Seif el-Yazal called into question the credibility of HRW’s information,
adding that “another thing is that Egypt’s current relationship with, and
support for, the Syrian rebels confirms that it cannot support the Syrian
regime in any way”. He added that the current regime in Egypt has declared
its full support for the Syrian rebels on several occasions, and “it would
be irrational and inconceivable for the Egyptian state to support the rebels
and then send munitions to the Syrian regime, which is in a state of
collapse”.
However, Nadim Houry, director of HRW’s Beirut office, confirmed to Asharq
Al-Awsat that the organization has information to prove what was revealed in
the report, saying: “we obtained what we published from several sources. The
report also includes photographs, taken by an international journalist,
depicting these Egyptian-made bombs, but we cannot ascertain the year Syria
obtained them”. Houry pointed out that “Egypt is one of the countries that
manufacture cluster bombs, and HRW has already asked them to stop producing
this kind of internationally prohibited weapon”.
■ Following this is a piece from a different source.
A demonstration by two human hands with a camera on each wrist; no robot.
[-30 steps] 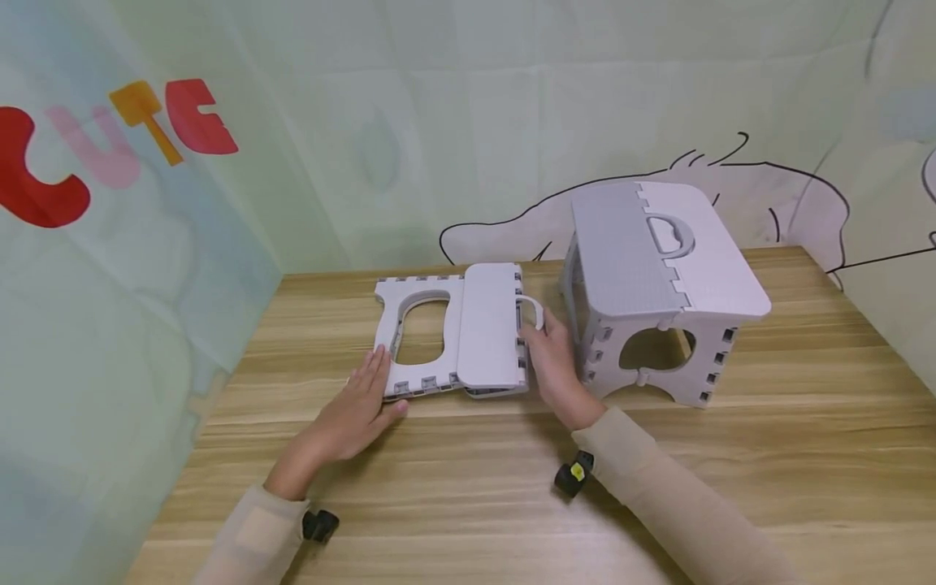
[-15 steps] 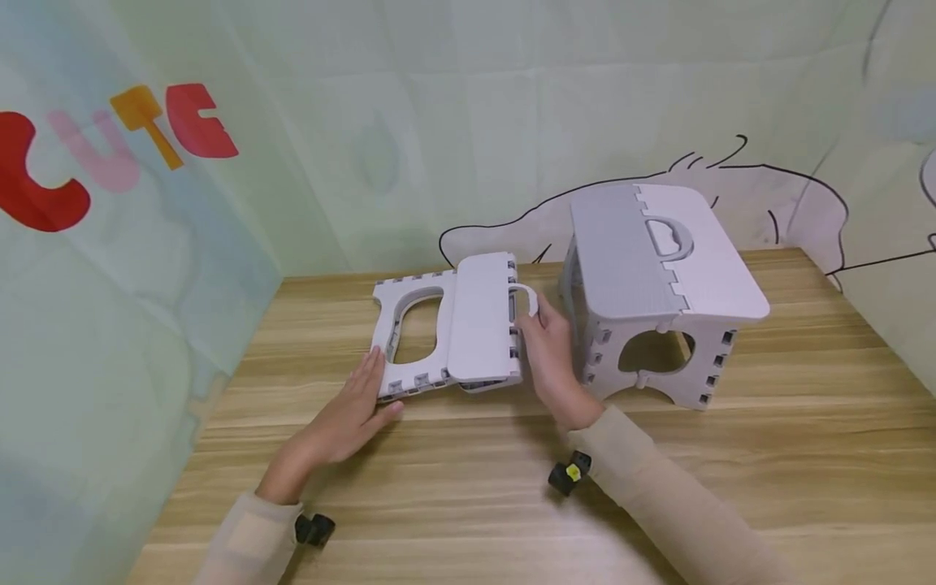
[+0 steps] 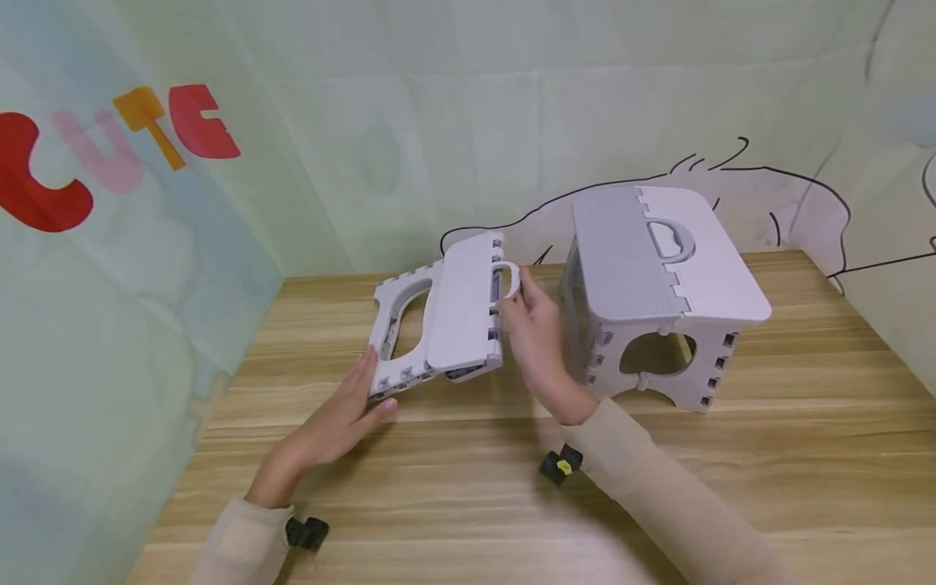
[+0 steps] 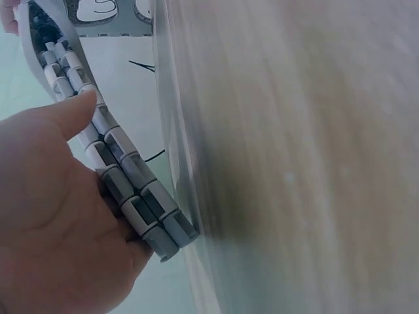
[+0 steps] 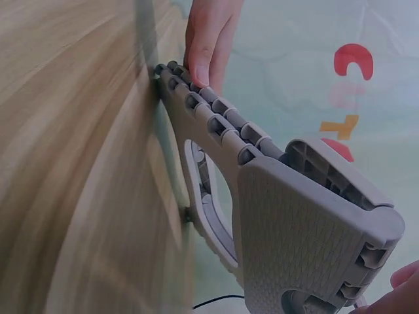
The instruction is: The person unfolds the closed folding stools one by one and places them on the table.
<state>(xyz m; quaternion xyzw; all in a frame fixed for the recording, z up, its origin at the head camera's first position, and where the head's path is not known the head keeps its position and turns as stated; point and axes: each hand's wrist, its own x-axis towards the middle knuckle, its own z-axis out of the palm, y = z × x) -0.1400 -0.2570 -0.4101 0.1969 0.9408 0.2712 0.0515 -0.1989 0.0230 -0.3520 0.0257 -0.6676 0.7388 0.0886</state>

Stephen Goose, director of HRW’s Arms Division, said that “Syria is
escalating and expanding its use of cluster munitions, despite international
condemnation of its embrace of this banned weapon. It is now resorting to a
notoriously indiscriminate type of cluster munition that gravely threatens
civilian populations”.
In turn, a Free Syrian Army (FSA) officer told Asharq Al-Awsat that Syria
had obtained the bombs from Iran and Russia during the 1990s, while at the
same time verifying that the regime is using surface-to-surface missiles
marked with the stamp of the “Egyptian National Organization for Military
Production”. He added that “the information we have confirms that the Syrian
regime used cluster bombs for the first time in November, specifically in
the areas of Rastan and Jabal al-Zawiya in Idlib province. In recent times
they have become more widely used, for example they were reported in Daraa
and Rastan yesterday”. The officer explained that “the regime initially
sought to use these bombs in areas that were difficult for its artillery to
reach. As for today, there are fewer obstacles preventing them from being
used, although they often need to be dropped from Sukhoi or MiG 21 aircraft,
the former which can drop 7 or 8 bombs, the latter of which can drop two.
Each bomb consists of around 900 smaller explosive fragments, with one
fragment alone capable of killing two people”.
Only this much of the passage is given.